Oh wow, you’re talking about Apple’s official online man page archive:
Manual pages provide reference for a number of BSD and POSIX functions and tools. This document is organized by manual page section.
These manual pages are a subset of the Mac OS X manual pages. This list has been filtered by an automated process to exclude APIs that are known to be unavailable in iOS. The list of man pages has not yet been fully reviewed, however, so some APIs may be listed even though they are not available in iOS.
Wild!
I guess they don’t feel the need with macOS because macOS device owners have access to manpages on their system directly, whereas iOS device owners don’t.
And csh is also older than the Bourne shell. (So is the Mashey shell but that didn’t survive.)
I was going to point out that the explanation of /usr/spool was also a mess but happily that has been fixed.
But the real question: how can I get one?
You’ll probably have to print it yourself (or have it printed). You can find pretty big PNG in their repo
There’s a very high resolution scan in the internet archive (700 megabytes TIFF for each poster): https://archive.org/details/unix-magic - it would benefit from some white balance though as the colors look a fair bit burned.

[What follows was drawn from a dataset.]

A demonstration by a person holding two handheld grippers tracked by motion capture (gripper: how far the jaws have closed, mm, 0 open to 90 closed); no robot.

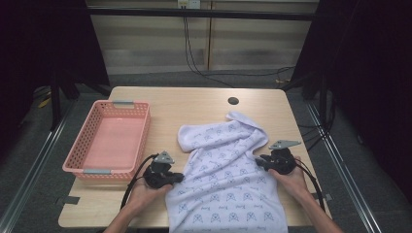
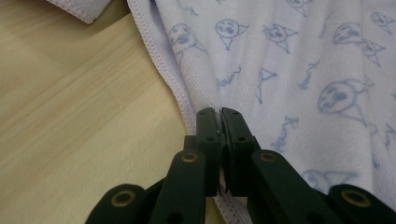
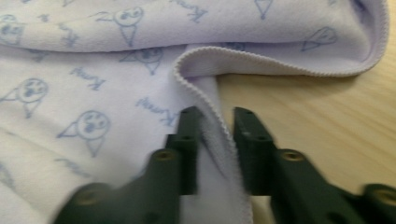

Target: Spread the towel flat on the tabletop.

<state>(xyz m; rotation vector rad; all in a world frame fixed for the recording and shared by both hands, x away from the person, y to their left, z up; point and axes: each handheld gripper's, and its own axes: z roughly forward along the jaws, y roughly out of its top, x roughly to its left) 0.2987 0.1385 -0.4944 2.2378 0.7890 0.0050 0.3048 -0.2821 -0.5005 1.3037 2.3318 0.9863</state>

edit: small adjustment with a gmic filter: iain_cmyk_tone_p 1,0,0,0,0,0,7,7,-3,-7,0,0,0,0,0,0,0,0,0,0,0,0,0,0,-8,-8,-8,-54,-33,-26,0,0,0,0,0,0,0,0,0,0,0,0,0,0,0,0,0,0,255,255,255,255,255,0,0
You might be interested in https://jpmens.net/2021/04/09/the-unix-magic-poster/.
Upon reading that article I replicated what the author did and I am happy with the result!

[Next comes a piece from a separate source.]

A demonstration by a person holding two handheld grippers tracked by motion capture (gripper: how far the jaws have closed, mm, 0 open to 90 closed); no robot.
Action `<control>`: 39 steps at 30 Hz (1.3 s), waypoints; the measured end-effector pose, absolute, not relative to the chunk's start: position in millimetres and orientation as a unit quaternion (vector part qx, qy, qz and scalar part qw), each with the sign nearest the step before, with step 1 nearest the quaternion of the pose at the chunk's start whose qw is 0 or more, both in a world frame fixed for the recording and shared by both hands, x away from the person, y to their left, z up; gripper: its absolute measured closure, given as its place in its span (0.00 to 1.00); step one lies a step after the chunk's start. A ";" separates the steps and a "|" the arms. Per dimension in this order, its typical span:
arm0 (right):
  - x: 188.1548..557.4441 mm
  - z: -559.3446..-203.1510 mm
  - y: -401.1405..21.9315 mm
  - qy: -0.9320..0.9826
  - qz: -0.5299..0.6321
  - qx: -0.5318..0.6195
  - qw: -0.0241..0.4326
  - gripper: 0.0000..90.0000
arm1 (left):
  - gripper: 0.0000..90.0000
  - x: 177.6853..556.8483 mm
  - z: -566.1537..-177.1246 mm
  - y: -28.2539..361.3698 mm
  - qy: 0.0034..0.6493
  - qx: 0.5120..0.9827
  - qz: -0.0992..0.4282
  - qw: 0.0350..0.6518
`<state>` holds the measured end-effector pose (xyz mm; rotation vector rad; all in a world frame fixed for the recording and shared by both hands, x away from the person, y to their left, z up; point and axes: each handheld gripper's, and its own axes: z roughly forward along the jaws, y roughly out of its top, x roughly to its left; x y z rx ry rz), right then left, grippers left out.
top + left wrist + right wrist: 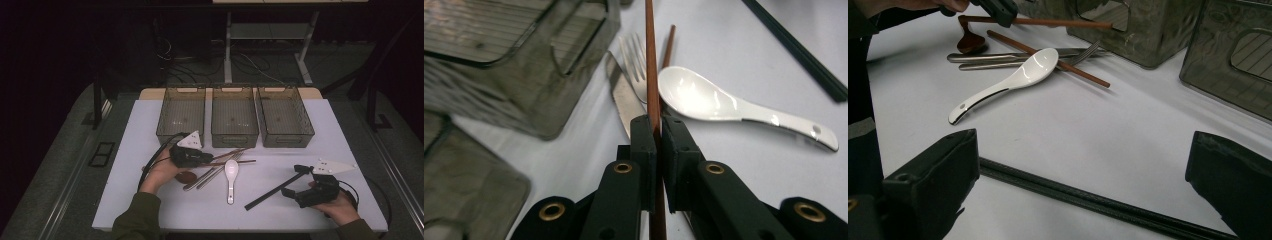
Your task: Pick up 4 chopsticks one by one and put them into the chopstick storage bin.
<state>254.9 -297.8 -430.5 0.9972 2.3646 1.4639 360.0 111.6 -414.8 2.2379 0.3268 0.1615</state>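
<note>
One brown chopstick [652, 60] clamped btwn left gripper [658, 131] jaws, pointing fwd.

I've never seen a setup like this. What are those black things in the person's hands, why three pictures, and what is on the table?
A person holds a hand-operated clamp in each hand. One picture looks down from above; the other two come from cameras riding on each clamp. The left gripper is shut on a brown chopstick. The right gripper is open, above black chopsticks. On the white table lie a white spoon, a fork, a knife and a brown spoon. Three grey bins stand behind them.
</note>
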 end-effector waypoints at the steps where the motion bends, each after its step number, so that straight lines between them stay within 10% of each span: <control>1: 255.0 -430.5 -297.8 0.797 0.493 0.336 0.094 0.01 | 0.93 359.3 -413.5 112.3 0.136 0.892 0.065 0.425; 39: 254.1 -430.2 -295.8 0.798 0.495 0.332 0.092 0.01 | 0.93 355.1 -377.4 154.9 0.261 0.840 0.096 0.465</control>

Edit: hmm, seems the link to the actual image has been removed from that post. Digging around some I think the source used was https://archive.org/details/unix-magic-poster-gary-overcare-1 but I see an even larger file is linked by @jcelerier here (though the image I linked is not as dark).
I got mine printed by Vistaprint and am happy with the results. Regularly makes me smile!
Its worth noting there are two more posters in the series, but they lack the, well, magic of this one.